_Exercise_
Return, word for word, only the lines of the data below that lie between the line with "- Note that" and the line with "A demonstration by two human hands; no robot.", those two lines included.

---------- Supplied data

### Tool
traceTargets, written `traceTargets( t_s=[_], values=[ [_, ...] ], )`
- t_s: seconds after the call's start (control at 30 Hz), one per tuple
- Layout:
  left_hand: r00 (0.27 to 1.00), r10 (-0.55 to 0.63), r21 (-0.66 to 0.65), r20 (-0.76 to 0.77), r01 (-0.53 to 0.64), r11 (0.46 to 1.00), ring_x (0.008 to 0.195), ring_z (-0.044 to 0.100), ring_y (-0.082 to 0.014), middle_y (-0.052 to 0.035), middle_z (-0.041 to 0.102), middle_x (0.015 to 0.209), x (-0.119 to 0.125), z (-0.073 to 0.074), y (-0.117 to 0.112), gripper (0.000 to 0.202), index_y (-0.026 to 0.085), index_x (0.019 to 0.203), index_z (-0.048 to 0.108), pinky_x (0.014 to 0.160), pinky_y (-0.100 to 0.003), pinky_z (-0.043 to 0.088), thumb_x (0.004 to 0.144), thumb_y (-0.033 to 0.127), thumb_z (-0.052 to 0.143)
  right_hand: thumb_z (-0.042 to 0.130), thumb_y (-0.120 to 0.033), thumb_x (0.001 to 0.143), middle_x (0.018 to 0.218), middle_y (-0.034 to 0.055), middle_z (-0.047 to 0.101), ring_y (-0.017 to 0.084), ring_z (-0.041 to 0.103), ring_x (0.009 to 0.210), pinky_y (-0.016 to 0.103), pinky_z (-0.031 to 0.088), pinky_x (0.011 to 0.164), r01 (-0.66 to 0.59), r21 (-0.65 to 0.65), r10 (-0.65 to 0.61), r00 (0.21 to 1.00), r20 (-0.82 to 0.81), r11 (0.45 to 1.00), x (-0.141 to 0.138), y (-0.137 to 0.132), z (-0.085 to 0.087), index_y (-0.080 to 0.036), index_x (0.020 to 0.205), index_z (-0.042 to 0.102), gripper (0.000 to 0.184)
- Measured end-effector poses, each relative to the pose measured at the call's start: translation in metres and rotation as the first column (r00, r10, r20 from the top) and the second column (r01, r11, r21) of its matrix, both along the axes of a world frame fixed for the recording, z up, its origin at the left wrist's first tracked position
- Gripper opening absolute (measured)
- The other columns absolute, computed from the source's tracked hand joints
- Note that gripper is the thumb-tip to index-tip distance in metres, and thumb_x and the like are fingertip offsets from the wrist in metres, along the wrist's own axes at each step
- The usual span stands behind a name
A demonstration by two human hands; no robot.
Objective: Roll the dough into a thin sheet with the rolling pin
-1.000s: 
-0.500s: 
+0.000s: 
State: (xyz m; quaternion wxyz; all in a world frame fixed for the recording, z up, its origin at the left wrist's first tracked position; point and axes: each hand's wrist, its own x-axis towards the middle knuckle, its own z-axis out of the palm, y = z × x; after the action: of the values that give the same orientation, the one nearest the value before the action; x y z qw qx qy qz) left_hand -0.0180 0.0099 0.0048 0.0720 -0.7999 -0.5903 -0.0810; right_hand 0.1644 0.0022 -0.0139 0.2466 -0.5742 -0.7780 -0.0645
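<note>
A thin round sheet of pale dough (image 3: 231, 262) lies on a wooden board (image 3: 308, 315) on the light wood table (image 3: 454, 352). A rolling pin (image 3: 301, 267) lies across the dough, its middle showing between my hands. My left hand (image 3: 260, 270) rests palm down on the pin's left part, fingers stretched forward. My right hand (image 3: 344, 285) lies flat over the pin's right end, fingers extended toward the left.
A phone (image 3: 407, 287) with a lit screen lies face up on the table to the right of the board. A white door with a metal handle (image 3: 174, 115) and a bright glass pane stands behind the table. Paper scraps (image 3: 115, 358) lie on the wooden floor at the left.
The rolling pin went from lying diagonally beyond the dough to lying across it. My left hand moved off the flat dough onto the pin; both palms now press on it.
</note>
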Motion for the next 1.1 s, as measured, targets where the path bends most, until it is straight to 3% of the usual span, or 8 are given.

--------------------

_Answer section_
- Note that gripper is the thumb-tip to index-tip distance in metres, and thumb_x and the like are fingertip offsets from the wrist in metres, along the wrist's own axes at each step
- The usual span stands behind a name
A demonstration by two human hands; no robot.

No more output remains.